- **Assignment**
The result should be every line in the material below containing the string "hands".

+===+

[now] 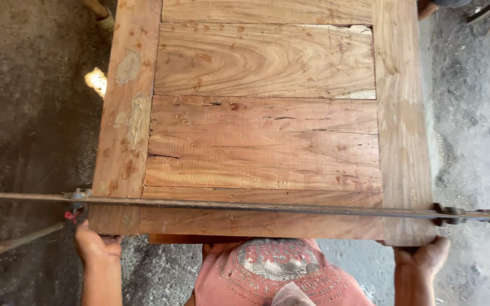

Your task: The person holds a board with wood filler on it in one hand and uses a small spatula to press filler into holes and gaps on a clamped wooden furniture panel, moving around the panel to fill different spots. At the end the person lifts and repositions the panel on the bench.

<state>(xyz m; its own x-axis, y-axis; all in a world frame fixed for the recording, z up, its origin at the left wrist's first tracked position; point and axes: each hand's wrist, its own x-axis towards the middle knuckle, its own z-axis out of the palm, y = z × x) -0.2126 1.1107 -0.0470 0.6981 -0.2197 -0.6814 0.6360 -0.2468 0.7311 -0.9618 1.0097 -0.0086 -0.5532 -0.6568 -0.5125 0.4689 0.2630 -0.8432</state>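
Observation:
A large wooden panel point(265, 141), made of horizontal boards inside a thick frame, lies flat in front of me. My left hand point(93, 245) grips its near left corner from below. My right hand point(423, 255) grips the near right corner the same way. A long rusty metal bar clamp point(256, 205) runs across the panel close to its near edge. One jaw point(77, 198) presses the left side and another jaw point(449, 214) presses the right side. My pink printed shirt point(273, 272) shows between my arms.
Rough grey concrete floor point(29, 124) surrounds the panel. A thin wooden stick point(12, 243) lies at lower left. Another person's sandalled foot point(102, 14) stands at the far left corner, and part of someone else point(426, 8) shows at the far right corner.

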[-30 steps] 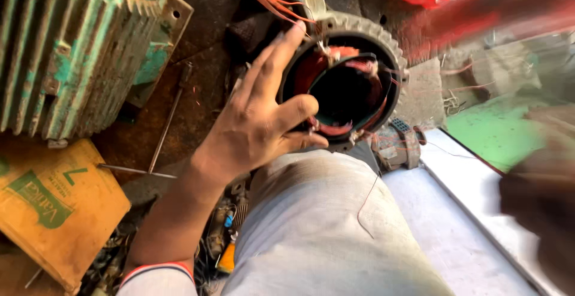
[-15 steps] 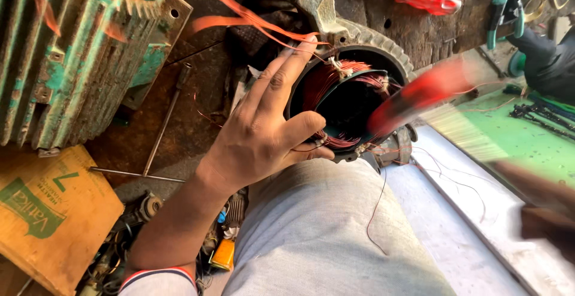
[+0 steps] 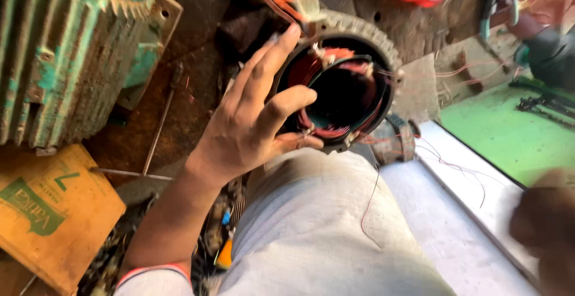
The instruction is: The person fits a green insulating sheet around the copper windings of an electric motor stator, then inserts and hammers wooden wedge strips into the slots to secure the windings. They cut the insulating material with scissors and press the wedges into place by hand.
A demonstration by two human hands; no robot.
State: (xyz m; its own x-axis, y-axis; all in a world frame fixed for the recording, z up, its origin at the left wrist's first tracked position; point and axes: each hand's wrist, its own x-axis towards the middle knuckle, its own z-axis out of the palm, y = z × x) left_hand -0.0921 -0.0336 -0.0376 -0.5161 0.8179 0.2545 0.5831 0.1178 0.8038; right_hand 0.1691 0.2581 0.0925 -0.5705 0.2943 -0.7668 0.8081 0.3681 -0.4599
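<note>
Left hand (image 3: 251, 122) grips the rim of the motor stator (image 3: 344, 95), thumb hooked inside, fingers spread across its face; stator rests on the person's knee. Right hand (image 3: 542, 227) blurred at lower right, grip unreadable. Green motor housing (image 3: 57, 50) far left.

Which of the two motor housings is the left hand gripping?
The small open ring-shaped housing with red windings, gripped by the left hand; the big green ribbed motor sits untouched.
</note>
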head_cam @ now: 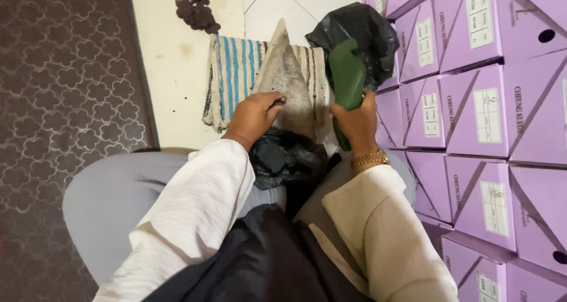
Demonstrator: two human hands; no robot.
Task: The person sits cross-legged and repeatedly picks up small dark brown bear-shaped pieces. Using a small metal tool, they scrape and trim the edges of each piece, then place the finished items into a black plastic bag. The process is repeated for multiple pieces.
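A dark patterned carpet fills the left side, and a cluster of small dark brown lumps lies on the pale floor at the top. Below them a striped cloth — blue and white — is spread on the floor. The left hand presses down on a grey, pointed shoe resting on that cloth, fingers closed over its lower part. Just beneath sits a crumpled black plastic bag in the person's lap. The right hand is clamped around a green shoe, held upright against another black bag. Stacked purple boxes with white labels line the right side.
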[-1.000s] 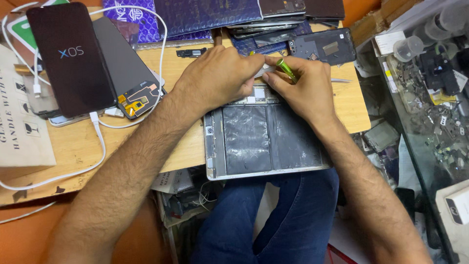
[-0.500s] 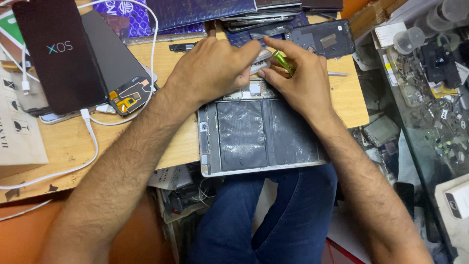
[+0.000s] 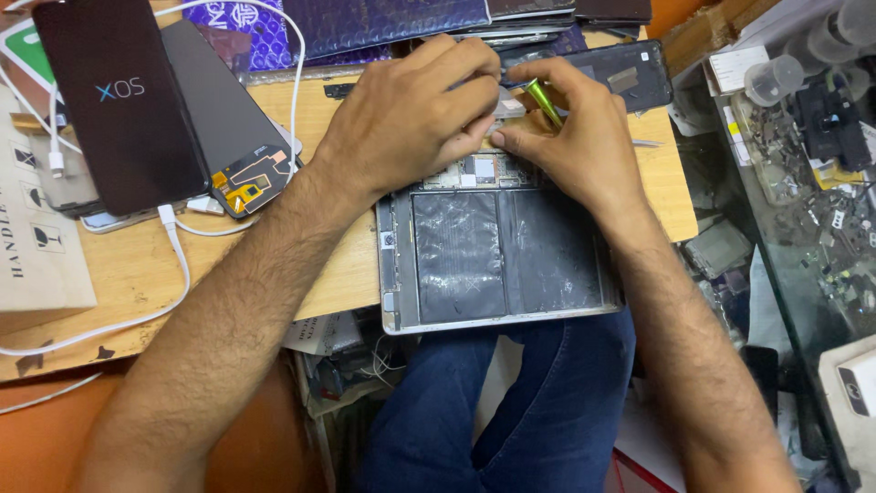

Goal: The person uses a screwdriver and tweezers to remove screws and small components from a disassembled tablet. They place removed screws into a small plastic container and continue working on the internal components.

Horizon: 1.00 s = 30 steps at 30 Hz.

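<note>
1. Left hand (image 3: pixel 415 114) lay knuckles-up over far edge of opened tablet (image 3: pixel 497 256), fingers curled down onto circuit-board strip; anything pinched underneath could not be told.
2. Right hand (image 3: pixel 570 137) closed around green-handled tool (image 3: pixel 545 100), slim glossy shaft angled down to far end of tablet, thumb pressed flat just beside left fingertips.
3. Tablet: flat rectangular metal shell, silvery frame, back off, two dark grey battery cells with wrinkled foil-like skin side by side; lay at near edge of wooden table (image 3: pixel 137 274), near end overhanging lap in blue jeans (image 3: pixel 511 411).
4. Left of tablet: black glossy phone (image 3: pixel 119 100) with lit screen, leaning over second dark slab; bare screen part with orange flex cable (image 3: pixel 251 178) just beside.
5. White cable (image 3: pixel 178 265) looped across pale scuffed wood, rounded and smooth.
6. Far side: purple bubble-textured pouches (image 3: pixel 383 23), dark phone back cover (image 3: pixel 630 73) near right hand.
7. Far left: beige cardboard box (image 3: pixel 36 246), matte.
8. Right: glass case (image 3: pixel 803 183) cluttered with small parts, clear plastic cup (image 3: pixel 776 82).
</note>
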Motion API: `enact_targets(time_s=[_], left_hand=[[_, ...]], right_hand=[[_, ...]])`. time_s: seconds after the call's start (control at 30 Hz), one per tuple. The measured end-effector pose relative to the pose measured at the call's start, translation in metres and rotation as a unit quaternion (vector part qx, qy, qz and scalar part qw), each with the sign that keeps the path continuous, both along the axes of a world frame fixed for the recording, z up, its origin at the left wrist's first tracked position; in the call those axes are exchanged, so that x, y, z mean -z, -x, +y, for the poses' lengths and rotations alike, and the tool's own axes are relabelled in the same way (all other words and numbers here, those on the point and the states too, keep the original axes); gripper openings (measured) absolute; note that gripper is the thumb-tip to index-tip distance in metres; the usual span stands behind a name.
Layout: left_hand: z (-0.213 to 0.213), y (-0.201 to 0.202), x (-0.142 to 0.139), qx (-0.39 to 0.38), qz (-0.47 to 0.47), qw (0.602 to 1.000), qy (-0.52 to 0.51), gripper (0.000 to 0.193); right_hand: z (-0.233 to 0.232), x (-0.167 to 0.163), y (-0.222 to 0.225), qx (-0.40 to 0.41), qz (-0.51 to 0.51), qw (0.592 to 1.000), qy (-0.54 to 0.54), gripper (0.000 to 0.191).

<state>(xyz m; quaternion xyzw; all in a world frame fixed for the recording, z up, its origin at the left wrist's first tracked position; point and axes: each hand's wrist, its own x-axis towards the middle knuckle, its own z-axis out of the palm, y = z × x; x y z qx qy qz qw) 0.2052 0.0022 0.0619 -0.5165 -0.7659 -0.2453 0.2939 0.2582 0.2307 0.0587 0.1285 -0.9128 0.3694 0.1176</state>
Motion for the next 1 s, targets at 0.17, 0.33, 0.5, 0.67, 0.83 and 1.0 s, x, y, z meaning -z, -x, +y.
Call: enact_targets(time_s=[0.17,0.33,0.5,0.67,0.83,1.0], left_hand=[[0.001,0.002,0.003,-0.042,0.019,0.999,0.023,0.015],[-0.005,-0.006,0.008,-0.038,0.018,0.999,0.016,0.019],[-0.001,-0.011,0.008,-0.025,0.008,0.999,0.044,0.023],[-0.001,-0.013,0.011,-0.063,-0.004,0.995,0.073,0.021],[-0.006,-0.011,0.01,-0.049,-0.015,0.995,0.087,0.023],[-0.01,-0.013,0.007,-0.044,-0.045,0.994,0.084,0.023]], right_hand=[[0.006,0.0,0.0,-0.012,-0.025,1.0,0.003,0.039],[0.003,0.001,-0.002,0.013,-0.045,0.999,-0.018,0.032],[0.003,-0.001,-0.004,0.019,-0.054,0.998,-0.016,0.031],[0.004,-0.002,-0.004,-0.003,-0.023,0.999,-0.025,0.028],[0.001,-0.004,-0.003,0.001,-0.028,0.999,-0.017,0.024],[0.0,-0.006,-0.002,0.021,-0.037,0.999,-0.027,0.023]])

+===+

- **Task output**
A demonstration by two human hands; no robot.
Demonstrator: two human hands; no robot.

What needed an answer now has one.